Naik is notorious for justifying jihadi terror attacks openly, refusing to condemn them, and providing ridiculously contrived justifications for the discriminatory practices of Islam.

Sample this clip, where Naik encourages suicide-bombing in a matter-of-fact way:

Because of harbouring and expressing such views, Naik is banned from entering the United Kingdom and Canada.

However, in India, Naik enjoys complete freedom to propagate his bigotry and totalitarian brand of Islam. Not only that, he commands fervent support from some quarters, as this India Today tweet makes clear:

One reason for Naik’s popularity among a section of Muslims is his unabashed participation in Islamic proselytisation and indoctrination. Today, in light of the rise of digital networks, global indoctrination has become more effective and decentralised. Preachers of radical Islamism, for instance, run transnational TV networks.

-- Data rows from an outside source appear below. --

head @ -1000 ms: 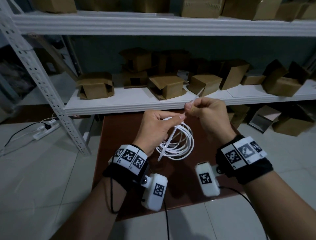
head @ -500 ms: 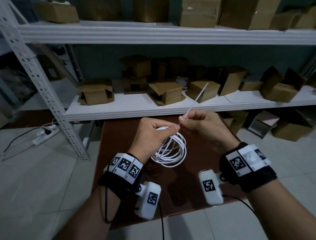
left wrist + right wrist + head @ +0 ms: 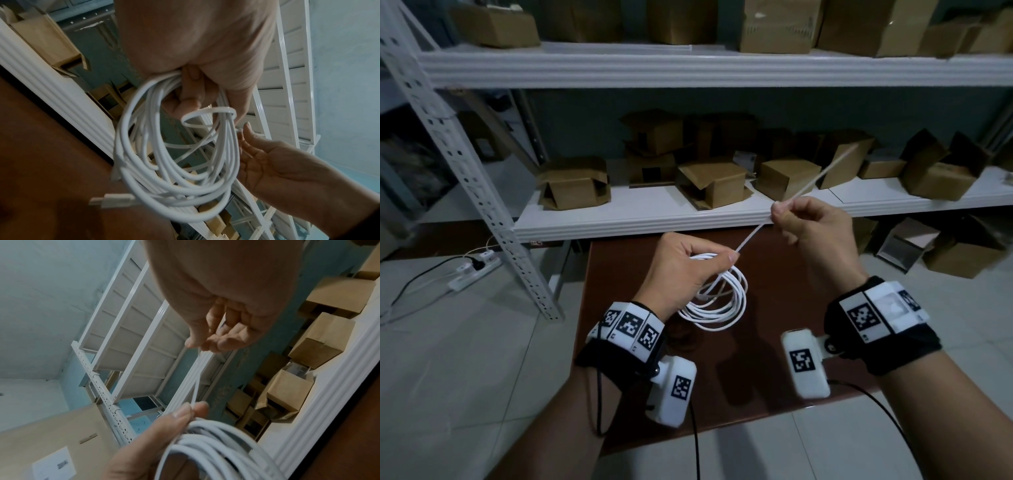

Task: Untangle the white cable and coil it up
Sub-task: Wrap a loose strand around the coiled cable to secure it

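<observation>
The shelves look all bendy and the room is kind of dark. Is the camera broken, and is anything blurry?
Not broken. Head view: the wide lens bows the shelf, the light is dim, and the thin white strip past the right hand smears. Left wrist view: the white cable in the left hand is sharp, its plug soft. Right wrist view: the near loops blur.

Left hand, at 12 o'clock: fingers curled round the top of the cable, a white coil of several loops hanging to centre. Small tie loop circles the strands just below the fingers. Plug at 7 o'clock. Right hand, at 4 o'clock, palm showing, just beside the coil. Brown surface at 8 o'clock; white shelf edge at 10 o'clock.
</observation>
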Available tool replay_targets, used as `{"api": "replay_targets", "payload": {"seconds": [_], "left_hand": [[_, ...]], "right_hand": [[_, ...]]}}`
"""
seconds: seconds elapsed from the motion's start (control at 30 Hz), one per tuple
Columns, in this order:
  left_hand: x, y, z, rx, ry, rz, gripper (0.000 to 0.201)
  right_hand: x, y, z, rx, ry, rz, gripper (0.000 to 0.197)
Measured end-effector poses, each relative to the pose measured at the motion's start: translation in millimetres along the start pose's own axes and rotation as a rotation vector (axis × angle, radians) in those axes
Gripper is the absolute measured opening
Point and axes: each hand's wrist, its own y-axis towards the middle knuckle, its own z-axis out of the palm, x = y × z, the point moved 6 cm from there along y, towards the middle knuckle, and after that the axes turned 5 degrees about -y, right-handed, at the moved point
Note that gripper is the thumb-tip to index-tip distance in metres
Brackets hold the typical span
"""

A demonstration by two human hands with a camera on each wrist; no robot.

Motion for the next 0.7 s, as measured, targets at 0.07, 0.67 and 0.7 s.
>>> {"api": "replay_targets", "payload": {"seconds": [0.07, 0.67, 0.7], "left_hand": [[0, 0, 0, -0.015, -0.017, -0.004, 0.006], [-2, -9, -3, -0.012, -0.022, 0.004, 0.003], [-1, -9, -4, -0.021, -0.024, 0.001, 0.003]], "right_hand": [[-6, -3, 11, 0.094, 0.034, 0.057, 0.031], [1, -11, 7, 0.044, 0.024, 0.001, 0.019], [-2, -13, 11, 0.079, 0.041, 0.022, 0.022]]}}
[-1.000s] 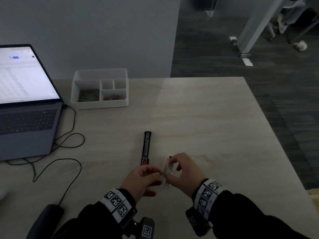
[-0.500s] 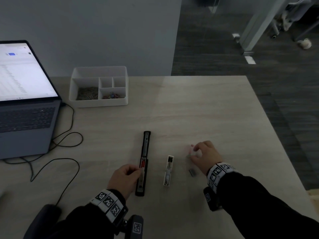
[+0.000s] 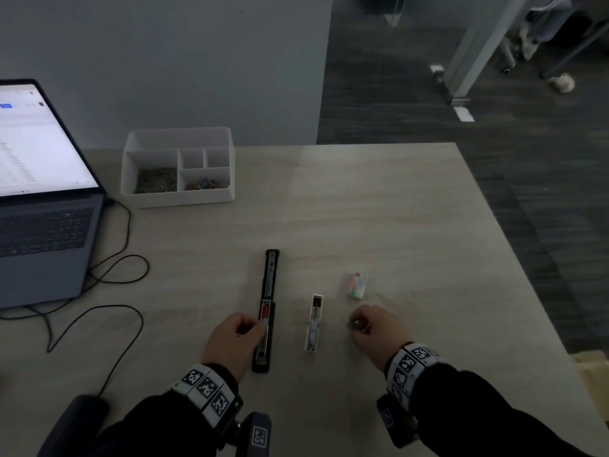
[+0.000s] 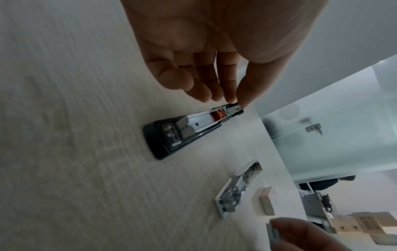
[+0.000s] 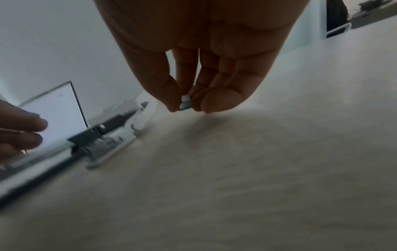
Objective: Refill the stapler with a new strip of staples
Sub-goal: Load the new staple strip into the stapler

Two-dimensional Islamist preaching

Radical Islamist propaganda in India always takes these two forms:

a) An outer interface with non-Muslims, which is deceptively benign but logically inconsistent

b) A hardcore Islamist kernel

The deceptive outer layer usually exhibits these features:

- It tries to fit Hindu scriptures into the Islamist model. Vedas, Upanishads and the Gita are text-tortured and quoted to show that idol worship is prohibited in Hinduism as in Islam. In South India, the argument is laced with the Aryan invasion angle. ‘Brahminical vested interest’ is cited as the reason for the contamination of the original religion with ‘idol worship’. At times, even a Jew-Aryan connection is implied.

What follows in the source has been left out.